Reproduce only the lines that run from the line containing "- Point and" to the end of the entries below, exactly as they stand.

### Listed records

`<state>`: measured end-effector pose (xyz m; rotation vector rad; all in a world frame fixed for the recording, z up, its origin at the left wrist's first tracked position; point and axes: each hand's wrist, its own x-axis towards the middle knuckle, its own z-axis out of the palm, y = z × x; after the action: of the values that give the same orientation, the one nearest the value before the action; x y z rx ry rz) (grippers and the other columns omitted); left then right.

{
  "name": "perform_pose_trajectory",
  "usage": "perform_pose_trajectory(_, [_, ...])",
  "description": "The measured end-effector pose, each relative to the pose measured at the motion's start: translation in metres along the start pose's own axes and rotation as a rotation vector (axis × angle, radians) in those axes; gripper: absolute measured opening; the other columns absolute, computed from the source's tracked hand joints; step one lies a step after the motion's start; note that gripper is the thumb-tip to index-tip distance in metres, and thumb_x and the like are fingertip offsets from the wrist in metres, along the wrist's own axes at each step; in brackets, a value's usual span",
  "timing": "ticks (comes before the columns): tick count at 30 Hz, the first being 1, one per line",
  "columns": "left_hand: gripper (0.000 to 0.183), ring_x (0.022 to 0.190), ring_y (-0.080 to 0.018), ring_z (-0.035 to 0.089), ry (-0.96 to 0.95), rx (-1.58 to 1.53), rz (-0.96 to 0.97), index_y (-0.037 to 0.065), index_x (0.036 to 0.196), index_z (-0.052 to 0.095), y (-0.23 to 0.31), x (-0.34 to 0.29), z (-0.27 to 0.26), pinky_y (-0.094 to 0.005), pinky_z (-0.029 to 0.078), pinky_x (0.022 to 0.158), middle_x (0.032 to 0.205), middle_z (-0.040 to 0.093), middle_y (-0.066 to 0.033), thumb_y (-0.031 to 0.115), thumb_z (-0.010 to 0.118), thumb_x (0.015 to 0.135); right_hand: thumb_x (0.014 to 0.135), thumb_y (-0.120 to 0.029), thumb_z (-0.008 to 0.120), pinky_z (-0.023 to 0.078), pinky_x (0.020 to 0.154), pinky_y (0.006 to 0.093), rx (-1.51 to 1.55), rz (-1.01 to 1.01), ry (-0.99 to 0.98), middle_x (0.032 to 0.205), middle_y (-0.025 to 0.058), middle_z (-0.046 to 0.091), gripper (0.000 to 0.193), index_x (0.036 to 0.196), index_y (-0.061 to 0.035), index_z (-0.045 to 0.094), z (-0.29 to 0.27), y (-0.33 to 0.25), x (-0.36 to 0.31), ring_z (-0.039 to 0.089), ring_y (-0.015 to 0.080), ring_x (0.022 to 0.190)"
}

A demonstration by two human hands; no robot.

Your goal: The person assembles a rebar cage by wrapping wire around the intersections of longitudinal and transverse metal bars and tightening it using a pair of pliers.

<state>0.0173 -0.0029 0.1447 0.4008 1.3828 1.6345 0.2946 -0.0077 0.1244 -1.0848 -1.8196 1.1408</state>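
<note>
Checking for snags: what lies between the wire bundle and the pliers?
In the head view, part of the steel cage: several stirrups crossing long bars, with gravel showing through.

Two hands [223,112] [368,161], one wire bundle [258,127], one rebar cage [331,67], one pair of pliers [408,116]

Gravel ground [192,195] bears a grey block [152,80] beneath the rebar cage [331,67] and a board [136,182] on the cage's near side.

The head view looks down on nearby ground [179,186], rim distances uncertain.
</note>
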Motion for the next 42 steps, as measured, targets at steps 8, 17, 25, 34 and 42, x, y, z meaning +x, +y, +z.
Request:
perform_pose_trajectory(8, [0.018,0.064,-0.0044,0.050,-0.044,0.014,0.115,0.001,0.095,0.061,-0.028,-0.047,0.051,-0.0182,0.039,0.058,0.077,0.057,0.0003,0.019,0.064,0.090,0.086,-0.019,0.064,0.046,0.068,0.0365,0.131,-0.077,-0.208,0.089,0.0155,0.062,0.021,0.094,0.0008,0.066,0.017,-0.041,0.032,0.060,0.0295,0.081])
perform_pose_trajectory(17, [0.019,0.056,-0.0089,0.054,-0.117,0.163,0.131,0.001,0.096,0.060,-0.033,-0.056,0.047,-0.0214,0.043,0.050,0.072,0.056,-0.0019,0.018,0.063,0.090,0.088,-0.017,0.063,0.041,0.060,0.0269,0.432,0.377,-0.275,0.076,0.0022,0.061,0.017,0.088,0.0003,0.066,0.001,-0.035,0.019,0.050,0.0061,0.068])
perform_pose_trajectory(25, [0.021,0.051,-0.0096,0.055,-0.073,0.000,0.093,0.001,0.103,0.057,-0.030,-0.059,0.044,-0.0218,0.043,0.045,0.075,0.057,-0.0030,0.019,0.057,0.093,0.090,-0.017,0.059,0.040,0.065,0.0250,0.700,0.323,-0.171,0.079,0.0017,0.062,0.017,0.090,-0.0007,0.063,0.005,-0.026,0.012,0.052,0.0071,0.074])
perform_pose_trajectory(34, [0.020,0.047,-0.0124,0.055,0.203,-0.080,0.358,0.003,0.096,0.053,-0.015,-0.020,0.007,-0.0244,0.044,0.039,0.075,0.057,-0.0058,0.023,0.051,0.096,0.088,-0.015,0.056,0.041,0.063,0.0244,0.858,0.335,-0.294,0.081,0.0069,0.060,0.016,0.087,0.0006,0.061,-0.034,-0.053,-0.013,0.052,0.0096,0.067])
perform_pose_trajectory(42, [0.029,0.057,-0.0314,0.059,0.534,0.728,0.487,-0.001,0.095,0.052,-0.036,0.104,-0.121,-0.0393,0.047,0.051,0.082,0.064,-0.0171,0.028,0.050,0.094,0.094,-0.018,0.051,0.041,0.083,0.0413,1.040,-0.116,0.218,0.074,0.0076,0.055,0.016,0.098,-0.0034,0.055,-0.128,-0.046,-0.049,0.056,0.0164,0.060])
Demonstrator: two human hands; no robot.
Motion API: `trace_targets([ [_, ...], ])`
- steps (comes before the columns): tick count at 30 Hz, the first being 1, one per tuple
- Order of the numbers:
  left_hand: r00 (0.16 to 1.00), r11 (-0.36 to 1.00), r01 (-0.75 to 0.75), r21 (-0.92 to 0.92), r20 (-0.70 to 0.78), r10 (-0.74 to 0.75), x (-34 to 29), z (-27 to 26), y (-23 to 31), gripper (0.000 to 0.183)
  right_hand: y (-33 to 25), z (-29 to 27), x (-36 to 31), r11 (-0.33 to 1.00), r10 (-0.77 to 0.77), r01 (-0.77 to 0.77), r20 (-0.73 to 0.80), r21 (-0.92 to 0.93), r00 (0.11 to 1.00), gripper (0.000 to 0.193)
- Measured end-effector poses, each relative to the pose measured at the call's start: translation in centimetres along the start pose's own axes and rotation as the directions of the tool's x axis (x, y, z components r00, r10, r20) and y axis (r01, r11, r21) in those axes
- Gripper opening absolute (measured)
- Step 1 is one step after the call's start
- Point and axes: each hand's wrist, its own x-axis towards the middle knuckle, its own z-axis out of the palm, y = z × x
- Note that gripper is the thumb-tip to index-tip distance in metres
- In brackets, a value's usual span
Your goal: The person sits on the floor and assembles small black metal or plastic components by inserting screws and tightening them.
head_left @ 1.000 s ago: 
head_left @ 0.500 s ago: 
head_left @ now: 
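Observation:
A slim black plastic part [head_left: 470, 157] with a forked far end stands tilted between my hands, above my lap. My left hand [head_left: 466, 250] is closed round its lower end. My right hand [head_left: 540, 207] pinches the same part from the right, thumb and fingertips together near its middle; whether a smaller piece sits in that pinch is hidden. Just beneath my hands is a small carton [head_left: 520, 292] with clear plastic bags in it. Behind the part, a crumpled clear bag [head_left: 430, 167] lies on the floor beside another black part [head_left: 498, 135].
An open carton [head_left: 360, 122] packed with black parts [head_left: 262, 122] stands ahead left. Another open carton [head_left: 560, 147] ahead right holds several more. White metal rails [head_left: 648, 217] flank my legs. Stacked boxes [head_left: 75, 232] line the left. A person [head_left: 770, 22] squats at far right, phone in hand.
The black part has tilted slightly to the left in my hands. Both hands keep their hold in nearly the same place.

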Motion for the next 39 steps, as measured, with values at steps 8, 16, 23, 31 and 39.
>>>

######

## Expected output
- Point and axes: each hand's wrist, its own x-axis towards the middle knuckle, its own z-axis out of the palm, y = z × x
- Note that gripper is the thumb-tip to index-tip distance in metres
- In brackets, a value's usual span
Your goal: The person sits on the floor and assembles small black metal or plastic components by inserting screws and tightening them.
head_left @ 1.000 s ago: 
head_left @ 0.500 s ago: 
head_left @ now: 
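Observation:
A slim black plastic part [head_left: 470, 157] with a forked far end stands tilted between my hands, above my lap. My left hand [head_left: 466, 250] is closed round its lower end. My right hand [head_left: 540, 207] pinches the same part from the right, thumb and fingertips together near its middle; whether a smaller piece sits in that pinch is hidden. Just beneath my hands is a small carton [head_left: 520, 292] with clear plastic bags in it. Behind the part, a crumpled clear bag [head_left: 430, 167] lies on the floor beside another black part [head_left: 498, 135].
An open carton [head_left: 360, 122] packed with black parts [head_left: 262, 122] stands ahead left. Another open carton [head_left: 560, 147] ahead right holds several more. White metal rails [head_left: 648, 217] flank my legs. Stacked boxes [head_left: 75, 232] line the left. A person [head_left: 770, 22] squats at far right, phone in hand.
The black part has tilted slightly to the left in my hands. Both hands keep their hold in nearly the same place.
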
Motion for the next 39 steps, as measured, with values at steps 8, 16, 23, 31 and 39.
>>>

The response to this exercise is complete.